● WORK ORDER
Wherever the word "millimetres" occurs in the lines below, copy the whole line.

Data entries
-- Opening Marker --
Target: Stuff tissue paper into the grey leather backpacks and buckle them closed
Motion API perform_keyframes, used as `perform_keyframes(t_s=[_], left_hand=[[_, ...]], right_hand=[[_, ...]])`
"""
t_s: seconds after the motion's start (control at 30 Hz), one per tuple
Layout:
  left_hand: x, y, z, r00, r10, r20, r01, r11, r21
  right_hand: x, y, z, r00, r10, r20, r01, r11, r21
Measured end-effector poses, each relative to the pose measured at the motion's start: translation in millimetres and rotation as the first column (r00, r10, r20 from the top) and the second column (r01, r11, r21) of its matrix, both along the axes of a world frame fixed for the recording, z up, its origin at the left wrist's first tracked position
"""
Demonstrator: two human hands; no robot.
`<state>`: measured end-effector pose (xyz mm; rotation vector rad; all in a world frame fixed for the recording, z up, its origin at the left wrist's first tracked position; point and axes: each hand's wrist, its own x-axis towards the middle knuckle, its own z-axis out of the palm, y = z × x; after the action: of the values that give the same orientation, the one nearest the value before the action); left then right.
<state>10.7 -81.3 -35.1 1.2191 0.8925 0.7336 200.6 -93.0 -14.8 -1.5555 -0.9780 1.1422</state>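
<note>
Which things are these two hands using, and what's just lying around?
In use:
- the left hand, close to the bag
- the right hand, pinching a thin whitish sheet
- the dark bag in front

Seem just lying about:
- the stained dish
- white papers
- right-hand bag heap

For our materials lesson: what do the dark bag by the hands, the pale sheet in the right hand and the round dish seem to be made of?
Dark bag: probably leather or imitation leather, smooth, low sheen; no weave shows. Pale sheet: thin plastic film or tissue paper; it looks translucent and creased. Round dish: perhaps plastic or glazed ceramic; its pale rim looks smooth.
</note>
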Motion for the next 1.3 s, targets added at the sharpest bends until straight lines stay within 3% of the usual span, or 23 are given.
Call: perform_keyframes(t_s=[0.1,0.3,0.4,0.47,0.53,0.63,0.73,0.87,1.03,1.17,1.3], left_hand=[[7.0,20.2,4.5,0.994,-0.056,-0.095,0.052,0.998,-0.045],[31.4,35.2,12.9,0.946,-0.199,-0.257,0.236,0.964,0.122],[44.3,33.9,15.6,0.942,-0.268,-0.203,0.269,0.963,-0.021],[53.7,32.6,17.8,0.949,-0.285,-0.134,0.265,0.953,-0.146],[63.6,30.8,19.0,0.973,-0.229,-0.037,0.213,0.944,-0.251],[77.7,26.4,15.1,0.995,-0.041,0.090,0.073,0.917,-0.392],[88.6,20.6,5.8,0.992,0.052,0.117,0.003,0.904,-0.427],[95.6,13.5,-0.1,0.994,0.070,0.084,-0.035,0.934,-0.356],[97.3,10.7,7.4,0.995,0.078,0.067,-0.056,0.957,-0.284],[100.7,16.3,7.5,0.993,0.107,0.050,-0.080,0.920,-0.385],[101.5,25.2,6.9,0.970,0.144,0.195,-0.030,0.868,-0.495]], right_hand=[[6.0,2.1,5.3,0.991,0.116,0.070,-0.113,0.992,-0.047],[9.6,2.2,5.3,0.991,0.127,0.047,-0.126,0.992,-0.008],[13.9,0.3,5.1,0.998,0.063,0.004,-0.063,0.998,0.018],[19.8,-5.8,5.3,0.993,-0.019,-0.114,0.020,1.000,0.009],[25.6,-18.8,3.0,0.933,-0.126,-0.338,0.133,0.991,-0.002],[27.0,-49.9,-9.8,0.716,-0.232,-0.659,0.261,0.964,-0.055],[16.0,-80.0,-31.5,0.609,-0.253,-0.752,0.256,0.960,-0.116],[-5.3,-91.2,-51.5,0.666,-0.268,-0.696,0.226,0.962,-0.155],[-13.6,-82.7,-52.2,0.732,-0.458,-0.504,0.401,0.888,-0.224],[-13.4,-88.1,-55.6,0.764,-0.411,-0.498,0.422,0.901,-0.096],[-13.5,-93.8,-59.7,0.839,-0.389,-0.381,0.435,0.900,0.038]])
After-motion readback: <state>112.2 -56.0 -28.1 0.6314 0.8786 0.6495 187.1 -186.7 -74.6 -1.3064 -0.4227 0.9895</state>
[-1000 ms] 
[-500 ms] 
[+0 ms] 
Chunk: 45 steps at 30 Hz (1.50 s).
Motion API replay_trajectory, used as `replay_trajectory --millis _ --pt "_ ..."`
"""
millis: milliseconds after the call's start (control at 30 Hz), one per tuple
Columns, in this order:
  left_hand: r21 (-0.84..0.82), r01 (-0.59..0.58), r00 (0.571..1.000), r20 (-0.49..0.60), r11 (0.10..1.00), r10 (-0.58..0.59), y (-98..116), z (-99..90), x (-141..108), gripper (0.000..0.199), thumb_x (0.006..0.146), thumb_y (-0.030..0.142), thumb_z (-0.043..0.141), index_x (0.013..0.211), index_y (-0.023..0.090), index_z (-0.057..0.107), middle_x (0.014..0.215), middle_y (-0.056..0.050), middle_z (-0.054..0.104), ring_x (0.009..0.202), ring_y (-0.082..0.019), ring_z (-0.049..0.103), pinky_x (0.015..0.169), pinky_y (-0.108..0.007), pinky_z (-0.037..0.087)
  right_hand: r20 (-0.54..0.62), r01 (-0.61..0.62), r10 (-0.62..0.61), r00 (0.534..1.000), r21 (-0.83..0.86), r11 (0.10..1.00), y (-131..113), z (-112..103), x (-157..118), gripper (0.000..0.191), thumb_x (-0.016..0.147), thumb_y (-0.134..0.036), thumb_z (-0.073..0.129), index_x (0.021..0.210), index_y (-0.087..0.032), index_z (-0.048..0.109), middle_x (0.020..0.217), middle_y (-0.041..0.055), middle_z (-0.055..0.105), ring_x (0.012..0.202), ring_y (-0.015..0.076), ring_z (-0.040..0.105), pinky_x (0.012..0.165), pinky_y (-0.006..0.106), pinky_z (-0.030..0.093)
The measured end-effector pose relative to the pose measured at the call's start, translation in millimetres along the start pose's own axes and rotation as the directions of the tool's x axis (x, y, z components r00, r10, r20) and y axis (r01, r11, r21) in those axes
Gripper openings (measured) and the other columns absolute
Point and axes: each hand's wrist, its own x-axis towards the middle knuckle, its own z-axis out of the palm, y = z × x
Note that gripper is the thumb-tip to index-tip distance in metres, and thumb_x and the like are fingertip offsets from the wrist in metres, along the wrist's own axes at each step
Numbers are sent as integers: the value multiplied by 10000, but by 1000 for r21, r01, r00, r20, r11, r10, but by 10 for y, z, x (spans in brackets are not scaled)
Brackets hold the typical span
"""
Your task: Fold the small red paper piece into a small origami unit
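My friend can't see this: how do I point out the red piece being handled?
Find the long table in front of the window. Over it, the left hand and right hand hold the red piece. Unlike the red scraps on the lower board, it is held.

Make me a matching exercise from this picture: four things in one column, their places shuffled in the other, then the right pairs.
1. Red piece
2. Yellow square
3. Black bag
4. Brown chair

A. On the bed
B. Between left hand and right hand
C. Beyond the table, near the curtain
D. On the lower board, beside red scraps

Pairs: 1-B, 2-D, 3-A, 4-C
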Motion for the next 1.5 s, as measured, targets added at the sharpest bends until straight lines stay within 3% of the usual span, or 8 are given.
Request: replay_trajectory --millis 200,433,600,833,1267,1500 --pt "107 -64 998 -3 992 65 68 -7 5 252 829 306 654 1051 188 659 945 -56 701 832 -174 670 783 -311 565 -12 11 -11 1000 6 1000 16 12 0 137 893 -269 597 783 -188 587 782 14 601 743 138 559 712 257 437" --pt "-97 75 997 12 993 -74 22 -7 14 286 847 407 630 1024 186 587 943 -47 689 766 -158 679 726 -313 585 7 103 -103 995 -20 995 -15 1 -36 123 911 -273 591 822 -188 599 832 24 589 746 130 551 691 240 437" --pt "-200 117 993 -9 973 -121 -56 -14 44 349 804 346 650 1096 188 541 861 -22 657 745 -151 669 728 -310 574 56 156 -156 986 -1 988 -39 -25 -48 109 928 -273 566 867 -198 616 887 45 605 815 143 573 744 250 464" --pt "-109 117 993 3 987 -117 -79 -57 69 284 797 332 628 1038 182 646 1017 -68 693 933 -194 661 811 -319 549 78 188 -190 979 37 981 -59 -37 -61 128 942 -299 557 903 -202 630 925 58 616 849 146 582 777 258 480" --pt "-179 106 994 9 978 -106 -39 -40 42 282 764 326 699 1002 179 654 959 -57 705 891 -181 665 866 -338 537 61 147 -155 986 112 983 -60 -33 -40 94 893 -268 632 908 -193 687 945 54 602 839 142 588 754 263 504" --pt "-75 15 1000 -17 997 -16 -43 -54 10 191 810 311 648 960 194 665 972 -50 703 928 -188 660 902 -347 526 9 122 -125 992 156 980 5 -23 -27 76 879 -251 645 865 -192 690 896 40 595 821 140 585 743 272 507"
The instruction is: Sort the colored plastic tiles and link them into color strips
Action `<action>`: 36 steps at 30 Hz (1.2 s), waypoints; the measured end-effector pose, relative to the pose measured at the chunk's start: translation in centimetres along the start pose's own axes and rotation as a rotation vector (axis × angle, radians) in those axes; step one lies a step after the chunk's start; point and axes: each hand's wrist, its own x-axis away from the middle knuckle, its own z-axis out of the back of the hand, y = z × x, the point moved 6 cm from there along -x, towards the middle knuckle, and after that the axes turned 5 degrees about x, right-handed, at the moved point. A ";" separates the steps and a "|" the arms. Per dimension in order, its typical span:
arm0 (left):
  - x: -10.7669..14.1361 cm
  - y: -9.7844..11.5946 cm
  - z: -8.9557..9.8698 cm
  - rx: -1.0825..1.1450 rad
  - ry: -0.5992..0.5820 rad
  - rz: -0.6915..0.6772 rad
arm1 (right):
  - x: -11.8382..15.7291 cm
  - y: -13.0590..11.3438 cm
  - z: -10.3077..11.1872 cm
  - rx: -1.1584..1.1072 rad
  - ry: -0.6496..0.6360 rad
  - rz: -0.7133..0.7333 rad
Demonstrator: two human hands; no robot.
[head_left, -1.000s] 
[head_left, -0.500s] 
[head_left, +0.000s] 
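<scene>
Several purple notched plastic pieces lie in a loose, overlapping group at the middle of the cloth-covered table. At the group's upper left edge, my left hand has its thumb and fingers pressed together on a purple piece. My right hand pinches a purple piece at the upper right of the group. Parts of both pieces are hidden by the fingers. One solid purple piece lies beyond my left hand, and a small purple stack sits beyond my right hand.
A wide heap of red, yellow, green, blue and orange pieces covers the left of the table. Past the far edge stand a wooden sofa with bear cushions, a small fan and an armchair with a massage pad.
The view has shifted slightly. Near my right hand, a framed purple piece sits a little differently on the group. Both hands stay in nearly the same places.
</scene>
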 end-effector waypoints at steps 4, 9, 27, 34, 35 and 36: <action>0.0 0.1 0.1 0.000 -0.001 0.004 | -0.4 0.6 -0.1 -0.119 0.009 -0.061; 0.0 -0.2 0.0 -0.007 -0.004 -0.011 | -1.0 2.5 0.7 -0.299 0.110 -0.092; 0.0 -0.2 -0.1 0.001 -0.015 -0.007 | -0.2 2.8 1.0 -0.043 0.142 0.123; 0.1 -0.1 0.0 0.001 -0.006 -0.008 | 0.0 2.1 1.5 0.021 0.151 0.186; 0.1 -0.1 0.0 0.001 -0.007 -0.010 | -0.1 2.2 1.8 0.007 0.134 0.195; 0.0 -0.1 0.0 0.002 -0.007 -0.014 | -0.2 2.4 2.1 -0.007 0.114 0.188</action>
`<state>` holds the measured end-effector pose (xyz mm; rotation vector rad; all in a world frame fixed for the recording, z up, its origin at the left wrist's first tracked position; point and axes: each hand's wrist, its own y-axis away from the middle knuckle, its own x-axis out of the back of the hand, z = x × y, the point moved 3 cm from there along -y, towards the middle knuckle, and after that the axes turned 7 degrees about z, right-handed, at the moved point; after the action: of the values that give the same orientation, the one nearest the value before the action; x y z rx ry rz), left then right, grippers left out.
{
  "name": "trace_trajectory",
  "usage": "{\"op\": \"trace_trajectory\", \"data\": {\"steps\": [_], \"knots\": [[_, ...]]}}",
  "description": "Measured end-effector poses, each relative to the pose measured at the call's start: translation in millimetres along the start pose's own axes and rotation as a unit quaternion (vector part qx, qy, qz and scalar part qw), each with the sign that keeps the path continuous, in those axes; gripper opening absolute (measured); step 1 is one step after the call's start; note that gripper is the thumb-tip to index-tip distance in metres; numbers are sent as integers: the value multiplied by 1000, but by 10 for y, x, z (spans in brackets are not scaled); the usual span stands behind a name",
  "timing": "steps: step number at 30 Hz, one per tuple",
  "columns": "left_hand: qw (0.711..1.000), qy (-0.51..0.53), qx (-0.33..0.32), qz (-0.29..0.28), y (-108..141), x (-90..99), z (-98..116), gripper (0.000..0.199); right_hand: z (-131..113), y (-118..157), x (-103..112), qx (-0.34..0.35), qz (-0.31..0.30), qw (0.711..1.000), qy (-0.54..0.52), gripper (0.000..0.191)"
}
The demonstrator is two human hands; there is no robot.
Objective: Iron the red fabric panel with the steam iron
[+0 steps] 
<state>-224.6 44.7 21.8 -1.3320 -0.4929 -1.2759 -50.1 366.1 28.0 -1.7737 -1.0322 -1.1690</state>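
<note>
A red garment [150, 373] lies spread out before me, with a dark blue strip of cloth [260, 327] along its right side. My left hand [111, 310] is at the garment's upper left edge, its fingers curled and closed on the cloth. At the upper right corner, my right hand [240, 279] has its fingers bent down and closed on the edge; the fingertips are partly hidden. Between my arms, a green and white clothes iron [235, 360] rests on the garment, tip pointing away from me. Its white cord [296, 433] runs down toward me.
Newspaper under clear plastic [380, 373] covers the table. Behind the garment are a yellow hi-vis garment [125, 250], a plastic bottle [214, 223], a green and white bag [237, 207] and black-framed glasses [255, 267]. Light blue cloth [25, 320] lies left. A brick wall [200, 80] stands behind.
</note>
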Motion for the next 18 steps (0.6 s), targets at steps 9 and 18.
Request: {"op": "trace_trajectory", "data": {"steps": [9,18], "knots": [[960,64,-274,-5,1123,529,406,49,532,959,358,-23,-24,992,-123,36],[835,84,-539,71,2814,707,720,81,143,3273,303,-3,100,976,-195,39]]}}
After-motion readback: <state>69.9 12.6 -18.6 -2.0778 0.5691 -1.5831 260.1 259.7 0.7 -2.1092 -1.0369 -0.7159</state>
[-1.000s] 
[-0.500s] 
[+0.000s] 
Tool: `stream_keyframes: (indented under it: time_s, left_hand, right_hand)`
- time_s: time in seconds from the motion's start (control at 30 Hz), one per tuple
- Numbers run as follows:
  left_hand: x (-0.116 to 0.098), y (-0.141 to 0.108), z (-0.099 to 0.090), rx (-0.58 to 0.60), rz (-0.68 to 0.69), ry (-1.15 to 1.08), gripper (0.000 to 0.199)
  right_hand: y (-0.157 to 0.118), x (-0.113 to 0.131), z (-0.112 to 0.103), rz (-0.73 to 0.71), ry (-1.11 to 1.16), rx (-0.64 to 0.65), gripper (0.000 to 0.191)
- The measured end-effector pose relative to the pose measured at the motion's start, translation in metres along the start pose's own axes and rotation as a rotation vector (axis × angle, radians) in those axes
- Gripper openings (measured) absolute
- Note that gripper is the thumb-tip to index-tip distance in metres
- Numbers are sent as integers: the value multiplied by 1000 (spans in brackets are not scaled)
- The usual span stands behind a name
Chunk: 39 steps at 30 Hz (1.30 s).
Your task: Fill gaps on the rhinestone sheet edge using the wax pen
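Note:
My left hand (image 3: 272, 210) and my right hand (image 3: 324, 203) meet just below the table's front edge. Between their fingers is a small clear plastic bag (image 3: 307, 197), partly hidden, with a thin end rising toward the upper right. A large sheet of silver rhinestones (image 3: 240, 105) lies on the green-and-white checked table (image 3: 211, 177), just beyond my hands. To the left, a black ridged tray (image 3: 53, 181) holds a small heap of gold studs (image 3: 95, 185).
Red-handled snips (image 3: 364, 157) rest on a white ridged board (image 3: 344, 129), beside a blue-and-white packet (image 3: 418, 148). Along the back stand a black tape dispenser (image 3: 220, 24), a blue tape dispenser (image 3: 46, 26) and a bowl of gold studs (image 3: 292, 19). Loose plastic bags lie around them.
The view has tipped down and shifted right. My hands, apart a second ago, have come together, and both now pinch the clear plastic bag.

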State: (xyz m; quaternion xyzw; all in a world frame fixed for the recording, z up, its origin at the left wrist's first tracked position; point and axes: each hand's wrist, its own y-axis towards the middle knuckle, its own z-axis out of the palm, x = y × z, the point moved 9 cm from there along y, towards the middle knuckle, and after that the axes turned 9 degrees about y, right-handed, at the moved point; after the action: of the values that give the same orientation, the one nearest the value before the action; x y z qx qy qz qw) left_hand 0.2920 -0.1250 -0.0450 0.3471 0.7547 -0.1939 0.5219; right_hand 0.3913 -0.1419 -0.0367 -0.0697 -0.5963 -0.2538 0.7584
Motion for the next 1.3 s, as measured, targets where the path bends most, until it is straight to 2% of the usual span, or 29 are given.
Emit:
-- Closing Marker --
● THE ANSWER
Measured end-effector poses, each relative to the pose measured at the motion's start: translation in millimetres and rotation as the first column (r00, r10, r20 from the top) and the second column (r01, r11, r21) of its matrix, both along the axes of a world frame fixed for the recording, z up, its origin at the left wrist's first tracked position
The measured end-effector pose relative to the pose measured at the call's start, translation in millimetres along the start pose's own axes and rotation as the directions of the tool's x axis (x, y, z components r00, r10, r20) and y axis (r01, r11, r21) in those axes
  "description": "Measured end-effector poses, each relative to the pose measured at the call's start: translation in millimetres along the start pose's own axes and rotation as a unit quaternion (vector part qx, qy, qz and scalar part qw), each with the sign that keeps the path continuous, in those axes; gripper opening absolute (measured); step 1 is one step after the call's start; note that gripper is the thumb-tip to index-tip distance in metres; numbers are sent as integers: the value multiplied by 1000, but by 10 for y, x, z (spans in brackets are not scaled); the usual span stands behind a name",

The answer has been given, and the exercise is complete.